Judge in Manafort's Virginia trial asks prosecutors to avoid mentioning collusion

The judge in Manafort's case tells prosecutors not to mention collusion.

Washington -- Though "Russia" and "collusion" are words that have appeared in headlines about the work of special counsel Robert Mueller, they are not words to be uttered during the coming trial of Paul Manafort.

On Monday, Judge T.S. Ellis -- the 30-year veteran of the bench who will preside over the Virginia trial of President Trump’s one-time campaign chairman -- instructed the prosecution that "collusion" was off limits, as well as the mention of "Russians."

Prosecutor Greg Andres readily agreed, adding, "We don’t intend to mention alleged collusion with the Russians," noting that only "a very small portion of the trial" will mention collusion -- but only insofar as it relates to the government’s claim of a quid-pro-quo relationship in which Manafort received bank loans allegedly in exchange for a Trump campaign position for a former bank chairman.
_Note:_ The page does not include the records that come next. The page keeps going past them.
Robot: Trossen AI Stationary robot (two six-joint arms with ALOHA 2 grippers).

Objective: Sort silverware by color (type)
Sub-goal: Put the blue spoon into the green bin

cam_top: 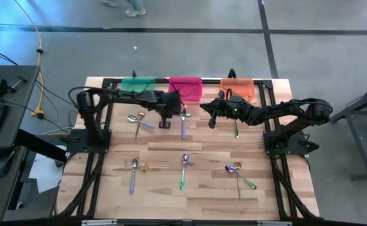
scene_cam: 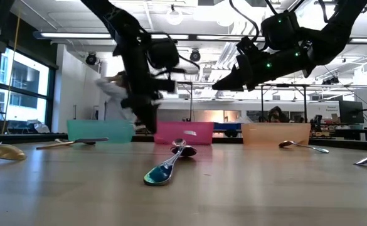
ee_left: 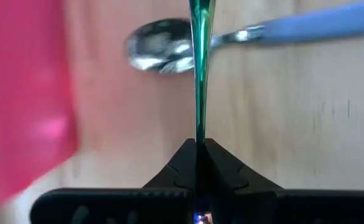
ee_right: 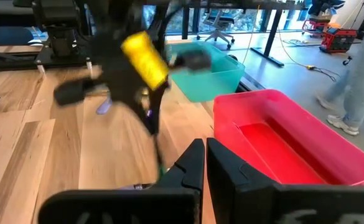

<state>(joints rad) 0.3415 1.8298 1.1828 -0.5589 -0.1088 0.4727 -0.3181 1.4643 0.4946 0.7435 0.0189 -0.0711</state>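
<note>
Left gripper (ee_left: 197, 163) pinches a green-handled spoon (ee_left: 200, 68), clear only at its wrist; right gripper (ee_right: 205, 163) nearly closed, empty. Overhead: three bins, teal (cam_top: 138, 85), pink (cam_top: 186, 87), orange (cam_top: 238, 88).

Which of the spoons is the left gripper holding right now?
The green-handled spoon, pinched by its handle in the left gripper near the pink bin. A lavender-handled spoon lies beneath it; all the others rest on the table.

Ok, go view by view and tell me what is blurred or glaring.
Left wrist view: pink bin and lavender-handled spoon soft, left gripper shut on the green-handled spoon. Right wrist view: left arm motion-smeared. Low view: ceiling strip lights glare, person blurred. High view: even, sharp.
</note>
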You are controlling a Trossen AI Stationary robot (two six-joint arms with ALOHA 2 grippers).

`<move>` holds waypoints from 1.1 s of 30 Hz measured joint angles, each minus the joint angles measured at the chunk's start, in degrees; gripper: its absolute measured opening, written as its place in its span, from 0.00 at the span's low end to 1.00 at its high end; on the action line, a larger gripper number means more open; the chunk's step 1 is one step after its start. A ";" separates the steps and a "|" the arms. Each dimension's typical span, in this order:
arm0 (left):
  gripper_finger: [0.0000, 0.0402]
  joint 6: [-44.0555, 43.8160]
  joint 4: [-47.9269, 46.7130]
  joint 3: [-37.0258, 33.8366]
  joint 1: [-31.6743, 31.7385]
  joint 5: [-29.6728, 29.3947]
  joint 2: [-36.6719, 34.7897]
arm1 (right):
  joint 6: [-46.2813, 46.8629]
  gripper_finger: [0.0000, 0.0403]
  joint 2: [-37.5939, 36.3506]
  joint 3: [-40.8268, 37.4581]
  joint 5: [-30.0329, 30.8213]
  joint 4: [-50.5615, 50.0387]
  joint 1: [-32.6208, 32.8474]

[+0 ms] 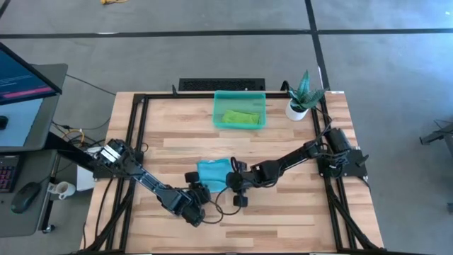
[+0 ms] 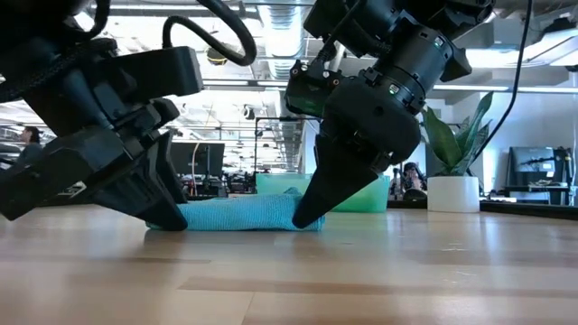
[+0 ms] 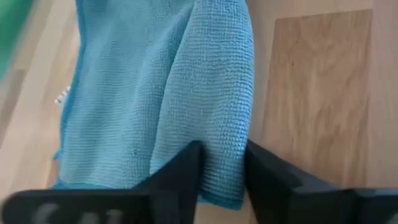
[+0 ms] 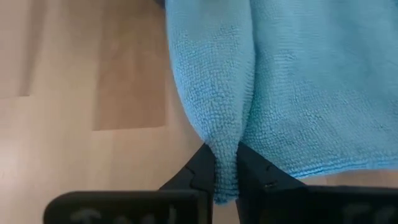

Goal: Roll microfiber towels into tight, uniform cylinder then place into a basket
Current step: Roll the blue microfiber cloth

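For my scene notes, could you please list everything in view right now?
Turquoise towel: one, light blue, table centre, folded edge raised.
Green towel: one, lime, lying in the basket.
Basket: one, translucent teal, table's far side.
Potted plant: one, white pot, right of basket.
Table: one, pale wood, black frame.
Monitor: one, off the table's left.
Left gripper: fingers around the towel's fold.
Right gripper: shut on the turquoise towel's corner.
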 joint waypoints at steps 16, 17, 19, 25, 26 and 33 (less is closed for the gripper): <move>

A pool of 70 potential jurors for the Manafort case filed into federal court in Virginia on Tuesday, none told in advance anything about the case, each looking around quizzically as reporters observed them from the opposite side of the room.

Manafort's trial is scheduled to begin on Tuesday, while a trial in Washington, D.C., is slated for mid-September.

Each person in the jury pool, culled from the tony suburbs of Alexandria just minutes from D.C., filled out a questionnaire to determine whether or not he or she could fairly and impartially sit in judgment of Manafort, who was sitting nearby -- no longer in a jail-issued jumpsuit but in a dark blue suit.

Those forms -- designed to query a potential juror's knowledge and possible biases toward Manafort -- were then left with the court and placed under seal, though copies also were to be shared with both sides in the case for use in next week's selection process.

But none of those men and women, a majority of whom appeared middle-aged, will hear all about the highly publicized allegations of collusion between the Trump campaign and Russia, the investigatory mandate of special counsel Robert Mueller's prosecutors.

"There's a lot of 403 potential here," the judge warned, using legal jargon to refer to evidence that might be relevant but is far outweighed by its prejudicial or misleading value, adding that prosecutors need to "be cautious."

Essentially, the case in the Eastern District of Virginia is focused solely on alleged financial crimes, from tax evasion to bank fraud -- a straight white-collar criminal case, according to numerous legal experts ABC has consulted.

Those alleged financial crimes, for which Manafort has pleaded not guilty, were discovered as part of the sweeping mandate Mueller has -- including a probe for any crimes that might arise from an investigation into the Trump campaign's possible ties to Russia.

The separate case against Manafort in Washington is entirely different. There, the subject of the veteran lobbyist and public relations tactician's alleged ties to Russian-connected politicians in Ukraine is replete with mentions of the Kremlin, from a longtime Manafort associate with ties to Russian intelligence to the "pro-Russia political party in Ukraine," for which the defendant had done work for years, all of this alleged in a superseding indictment in the District.

The charges in Washington, for which Manafort also has pleaded not guilty, center on a complex conspiracy to launder and hide tens of millions of dollars paid by Ukrainian politicians, a failure to register as an agent of a foreign power -- a legal requirement to lobby -- making false statements about that failure to file and the recently added charge of obstruction of justice, made after an alleged attempt by Manafort to tamper with witnesses. After an indictment on the later charge, the defendant was remanded to jail through his trials.

Back in Virginia, Judge Ellis, 78, said he intends to allow prosecutors "some latitude" in recounting to the jury Manafort's work in Ukraine, but the irascible jurist cautioned, "Most people don’t distinguish between Ukrainians and Russians," adding, perhaps to lighten the mood, that he also would not allow any pictures of Russians "with scantily clad women."

Andres, with a grin amidst laughter in the room, popped to the lectern to assure the judge, "There will be no pictures of scantily clad women. No pictures of Russians."